Cybernetics done right
The hell is Cybernetics? Does it have something to do with robotics? Not really – it is studying general regularities of information processing and control1 in complex adaptive systems (CAS). It is what was originally meant by AI, before symbolic AI, expert systems, and deep learning. The way I think of data science – is in the context of those CAS. This perspective is powerful, but rarely taught nowadays. Systems dynamics is an example of such a sub-field, which is very useful in strategic management.
1 Cybernetics: (gr, kybernetes) – to steer towards a desired outcome or trajectory. It highlights the aspects of agency, action, pattern recognition, and prediction.
The idea behind a Cybernetics curriculum is great: an interdisciplinary approach to solving complex economic problems – what we know today as weak/specialised AI, combined with quantitative economics.
Unfortunately, the execution is extremely difficult to pull off without a consistent vision, expertise, and an account of recent developments. It is even more difficult to put those economic models from ’80s in practice, especially in a data-driven age.
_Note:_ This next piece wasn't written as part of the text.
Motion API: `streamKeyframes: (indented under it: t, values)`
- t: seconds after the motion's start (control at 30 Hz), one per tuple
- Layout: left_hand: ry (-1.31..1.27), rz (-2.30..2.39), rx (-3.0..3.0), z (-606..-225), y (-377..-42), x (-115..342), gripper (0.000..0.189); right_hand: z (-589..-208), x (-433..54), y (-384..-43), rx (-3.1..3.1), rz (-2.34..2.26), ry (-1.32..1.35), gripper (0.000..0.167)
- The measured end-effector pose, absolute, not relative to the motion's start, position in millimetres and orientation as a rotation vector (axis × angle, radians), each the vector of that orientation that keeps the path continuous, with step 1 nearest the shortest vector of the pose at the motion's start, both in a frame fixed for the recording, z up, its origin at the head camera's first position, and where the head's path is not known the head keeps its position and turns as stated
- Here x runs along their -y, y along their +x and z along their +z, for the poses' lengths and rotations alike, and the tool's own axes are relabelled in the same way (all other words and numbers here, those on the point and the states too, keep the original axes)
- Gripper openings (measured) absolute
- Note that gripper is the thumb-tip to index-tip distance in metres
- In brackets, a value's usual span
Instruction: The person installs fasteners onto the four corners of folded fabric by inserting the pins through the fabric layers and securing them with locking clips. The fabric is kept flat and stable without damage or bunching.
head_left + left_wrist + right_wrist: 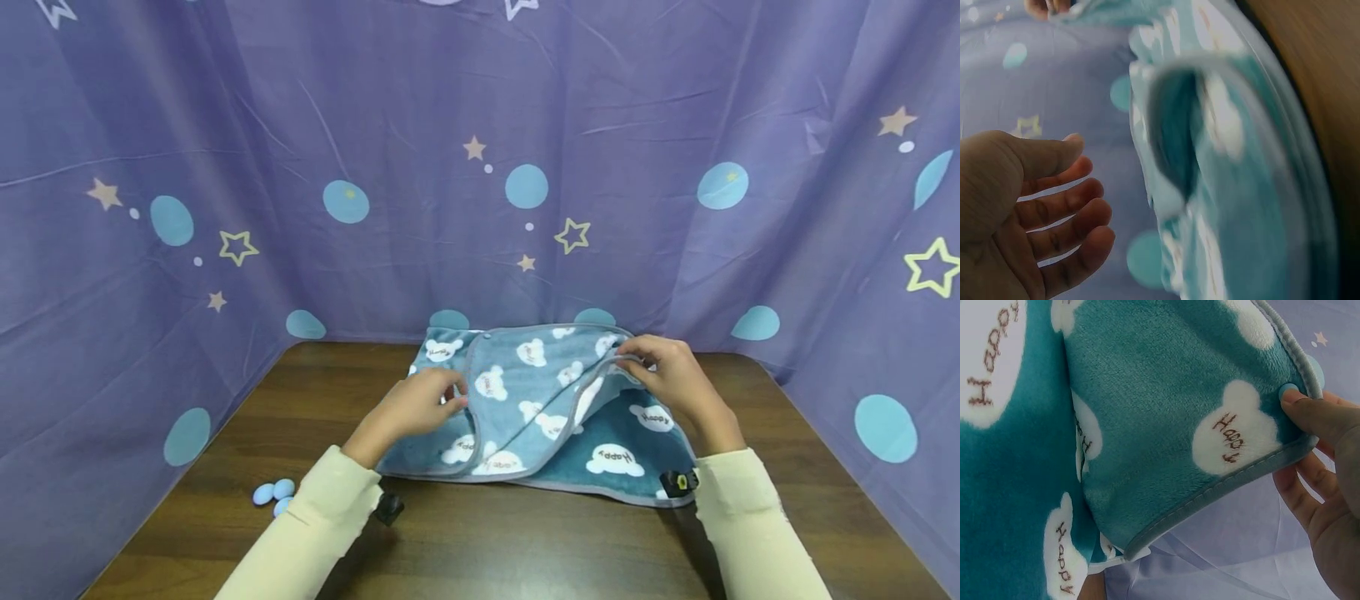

I am taking the first step to fix this, developing a vision to make it relevant for industry and businesses again. The easiest way is by smuggling ideas from systems’ thinking into the practice of data science, which provides new insights into the problem space, but doesn’t give us many pragmatic solutions yet.
Four principles for teaching
Let’s go back to the burning question: what I wish I had in a course? It is hard to teach these topics in a way which is both theoretically sound and can be immediately applied. After recognizing that there is no silver bullet, my conclusion is that following the principles outlined below consistently, dramatically increases the chances of preparing a new generation ready to tackle the messy, ill-defined problems we encounter.
- Provide motivation for why something is important (a field, theory, model, method, technology), then showcase relatable expamples and the story behind the idea
- Develop a conceptual undestanding, an intuition about the problem and the “tool” we think is appropriate in tackling it, and where does it fit in the methodology:
- Present the tool theoretically rigorous and sound, but only where it matters.
- More geometry and graphs over equations, more simulations and stories over proofs. Low-level details need careful, individual, hands-on study
- Leverage previous mathematical, statistical, and domain knowledge
- For the mathematically inclined, add some elements of abstract math to understand the underlying foundations of these methods and models
- Heavily use simulations as a safe playground that we control, to get a feel for the behavior of models and algorithms.
- It forces us to declare our assumptions about the problem
- Before we commit to a costly real-life experiment or modeling project, it is essential to know that a model works in principle for our application: is able to recover the parameters, causal structure and generalize beyond the sample.
- Discuss practical applications and challenges the firms face, from an insider’s perspective. Those are our case-studies, outlined systematically in the following way:
- First, we try to deeply understand the problem and frame it in “our” language of decision-making. We clarify our assumptions and reduce ambiguity
- Then, we strip the problem to the simplest model, to illuminate some key aspect, like uncertainty in pricing and demand planning decisions.
- Then, and only then, we bring back all the realism, nuances, and complexities. Applications are based on realistic or real data, which can be messy, hard to access, biased and incomplete
- In projects, we implement software solutions, with the main focus on the real-world challenges of deploying models and improving decision making. Interactive data visualization will help a lot in communicating persuasively.
- Keep in mind best practices from reproducible research and software engineering, so that our apps and research code is easy to maintain and extend
In teaching and learning, I heavily rely on the Dreyfus model of skill acquisition, which describes the following stages: Novice, Competent, Proficient, Expert, Master. This 10 minutes presentation is well worth your time.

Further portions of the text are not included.